= Task description =
As the answer, give every line of the records that includes the word "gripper".

= Records from a data source =
────────────────────
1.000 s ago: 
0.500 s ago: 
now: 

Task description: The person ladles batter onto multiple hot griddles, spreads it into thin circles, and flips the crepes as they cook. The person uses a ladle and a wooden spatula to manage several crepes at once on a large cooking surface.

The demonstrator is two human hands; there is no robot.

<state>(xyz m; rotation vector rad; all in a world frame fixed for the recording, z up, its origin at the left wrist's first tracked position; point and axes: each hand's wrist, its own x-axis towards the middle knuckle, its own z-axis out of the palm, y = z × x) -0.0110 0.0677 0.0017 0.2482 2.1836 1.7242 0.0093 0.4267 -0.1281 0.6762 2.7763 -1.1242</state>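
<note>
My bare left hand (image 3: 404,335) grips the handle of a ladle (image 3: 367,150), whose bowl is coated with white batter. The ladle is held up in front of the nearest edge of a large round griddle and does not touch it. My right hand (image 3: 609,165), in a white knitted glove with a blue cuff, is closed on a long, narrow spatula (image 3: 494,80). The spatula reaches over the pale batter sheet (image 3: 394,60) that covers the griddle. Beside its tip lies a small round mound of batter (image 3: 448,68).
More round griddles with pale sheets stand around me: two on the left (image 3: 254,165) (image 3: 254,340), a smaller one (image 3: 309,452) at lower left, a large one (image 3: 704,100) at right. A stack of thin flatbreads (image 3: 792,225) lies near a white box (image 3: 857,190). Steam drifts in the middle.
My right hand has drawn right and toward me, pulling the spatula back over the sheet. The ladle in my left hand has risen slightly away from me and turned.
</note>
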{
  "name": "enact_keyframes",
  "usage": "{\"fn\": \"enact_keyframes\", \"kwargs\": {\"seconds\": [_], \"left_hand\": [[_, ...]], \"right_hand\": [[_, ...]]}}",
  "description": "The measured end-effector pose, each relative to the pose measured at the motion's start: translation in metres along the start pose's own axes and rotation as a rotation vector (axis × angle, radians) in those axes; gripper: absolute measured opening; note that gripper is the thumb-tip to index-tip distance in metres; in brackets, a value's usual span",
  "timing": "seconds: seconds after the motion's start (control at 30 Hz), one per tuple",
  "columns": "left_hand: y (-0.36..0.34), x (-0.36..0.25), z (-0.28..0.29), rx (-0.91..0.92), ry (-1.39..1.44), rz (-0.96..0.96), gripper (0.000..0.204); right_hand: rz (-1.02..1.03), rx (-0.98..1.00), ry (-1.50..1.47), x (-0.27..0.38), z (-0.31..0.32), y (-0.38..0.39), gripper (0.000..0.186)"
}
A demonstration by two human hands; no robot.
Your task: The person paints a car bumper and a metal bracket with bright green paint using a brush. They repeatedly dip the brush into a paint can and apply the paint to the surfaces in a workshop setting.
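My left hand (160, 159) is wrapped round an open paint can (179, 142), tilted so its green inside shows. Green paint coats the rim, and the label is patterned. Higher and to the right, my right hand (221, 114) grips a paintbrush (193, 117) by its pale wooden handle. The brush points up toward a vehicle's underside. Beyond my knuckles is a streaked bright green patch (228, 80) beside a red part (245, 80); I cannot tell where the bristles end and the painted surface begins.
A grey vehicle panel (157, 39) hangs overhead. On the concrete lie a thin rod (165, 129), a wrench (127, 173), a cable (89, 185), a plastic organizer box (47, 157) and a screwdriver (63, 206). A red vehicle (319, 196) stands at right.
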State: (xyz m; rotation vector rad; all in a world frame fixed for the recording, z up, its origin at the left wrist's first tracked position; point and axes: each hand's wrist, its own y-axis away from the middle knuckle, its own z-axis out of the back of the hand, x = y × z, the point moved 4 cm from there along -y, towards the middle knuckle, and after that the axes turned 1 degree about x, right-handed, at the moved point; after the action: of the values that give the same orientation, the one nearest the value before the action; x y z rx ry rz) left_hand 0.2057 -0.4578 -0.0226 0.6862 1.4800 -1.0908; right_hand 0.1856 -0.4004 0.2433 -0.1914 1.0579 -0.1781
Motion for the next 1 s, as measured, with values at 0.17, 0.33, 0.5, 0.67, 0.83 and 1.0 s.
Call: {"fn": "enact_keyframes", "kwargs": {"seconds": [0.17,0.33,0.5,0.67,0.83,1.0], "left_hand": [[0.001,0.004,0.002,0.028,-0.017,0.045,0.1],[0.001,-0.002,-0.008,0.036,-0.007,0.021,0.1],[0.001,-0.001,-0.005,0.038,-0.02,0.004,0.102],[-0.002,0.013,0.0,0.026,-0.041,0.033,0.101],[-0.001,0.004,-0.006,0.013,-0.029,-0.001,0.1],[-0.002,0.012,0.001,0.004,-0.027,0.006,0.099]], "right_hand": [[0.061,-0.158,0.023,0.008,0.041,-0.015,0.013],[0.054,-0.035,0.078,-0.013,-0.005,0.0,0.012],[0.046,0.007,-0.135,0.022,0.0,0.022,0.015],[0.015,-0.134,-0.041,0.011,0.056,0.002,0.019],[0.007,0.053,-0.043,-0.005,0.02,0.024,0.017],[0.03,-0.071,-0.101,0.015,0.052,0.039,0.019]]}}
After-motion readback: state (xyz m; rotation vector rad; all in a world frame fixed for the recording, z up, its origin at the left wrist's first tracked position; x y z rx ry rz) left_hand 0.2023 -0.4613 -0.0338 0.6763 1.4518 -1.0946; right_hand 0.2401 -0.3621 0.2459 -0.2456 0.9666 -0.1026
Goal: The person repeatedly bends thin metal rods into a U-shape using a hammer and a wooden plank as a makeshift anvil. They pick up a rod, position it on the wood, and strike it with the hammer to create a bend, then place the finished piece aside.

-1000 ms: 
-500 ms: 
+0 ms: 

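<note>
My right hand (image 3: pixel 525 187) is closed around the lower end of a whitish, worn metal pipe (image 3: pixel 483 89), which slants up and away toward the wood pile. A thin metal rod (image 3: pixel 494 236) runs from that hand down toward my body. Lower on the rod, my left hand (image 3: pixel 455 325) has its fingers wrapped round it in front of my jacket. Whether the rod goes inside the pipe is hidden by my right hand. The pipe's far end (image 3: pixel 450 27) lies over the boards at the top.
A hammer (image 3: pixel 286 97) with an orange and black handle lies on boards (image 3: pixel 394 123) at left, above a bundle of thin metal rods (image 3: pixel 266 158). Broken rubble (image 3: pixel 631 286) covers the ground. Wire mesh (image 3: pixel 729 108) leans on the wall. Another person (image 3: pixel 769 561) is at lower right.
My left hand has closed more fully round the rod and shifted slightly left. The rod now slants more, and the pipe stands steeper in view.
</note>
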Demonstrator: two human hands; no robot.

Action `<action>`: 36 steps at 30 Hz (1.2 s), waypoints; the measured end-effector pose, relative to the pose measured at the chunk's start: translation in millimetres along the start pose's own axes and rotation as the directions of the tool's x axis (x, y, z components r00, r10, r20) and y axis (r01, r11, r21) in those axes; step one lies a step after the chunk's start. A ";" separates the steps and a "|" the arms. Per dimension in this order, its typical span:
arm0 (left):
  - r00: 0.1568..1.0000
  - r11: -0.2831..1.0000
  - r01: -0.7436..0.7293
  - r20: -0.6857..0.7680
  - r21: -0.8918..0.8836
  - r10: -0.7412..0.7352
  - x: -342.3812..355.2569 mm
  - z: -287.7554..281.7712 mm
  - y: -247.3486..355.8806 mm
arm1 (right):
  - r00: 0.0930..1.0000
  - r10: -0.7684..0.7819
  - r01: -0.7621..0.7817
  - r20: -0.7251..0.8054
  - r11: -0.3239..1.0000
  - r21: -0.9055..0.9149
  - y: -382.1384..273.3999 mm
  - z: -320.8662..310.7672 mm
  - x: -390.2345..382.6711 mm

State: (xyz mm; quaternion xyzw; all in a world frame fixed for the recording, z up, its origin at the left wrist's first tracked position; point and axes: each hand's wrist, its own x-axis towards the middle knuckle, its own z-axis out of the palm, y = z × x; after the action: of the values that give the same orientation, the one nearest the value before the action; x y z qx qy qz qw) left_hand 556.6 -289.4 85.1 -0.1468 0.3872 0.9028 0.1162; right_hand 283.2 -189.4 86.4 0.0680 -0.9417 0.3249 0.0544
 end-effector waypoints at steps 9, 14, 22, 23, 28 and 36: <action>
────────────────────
= Answer section =
  "description": "The measured end-effector pose, each relative to the pose measured at the motion's start: translation in metres along the start pose's own axes and rotation as a rotation vector (axis × angle, radians) in those axes; gripper: absolute measured opening; note that gripper is the thumb-tip to index-tip distance in metres; in brackets, a value's usual span",
  "columns": "left_hand: y (-0.36..0.34), x (-0.36..0.25), z (-0.28..0.29), rx (-0.91..0.92), ry (-1.39..1.44), rz (-0.96..0.96), gripper (0.000..0.204); right_hand: rz (-1.02..1.03), rx (-0.98..1.00), ry (-1.50..1.47), x (-0.27..0.38), z (-0.31..0.32), y (-0.38..0.39), gripper (0.000..0.186)"

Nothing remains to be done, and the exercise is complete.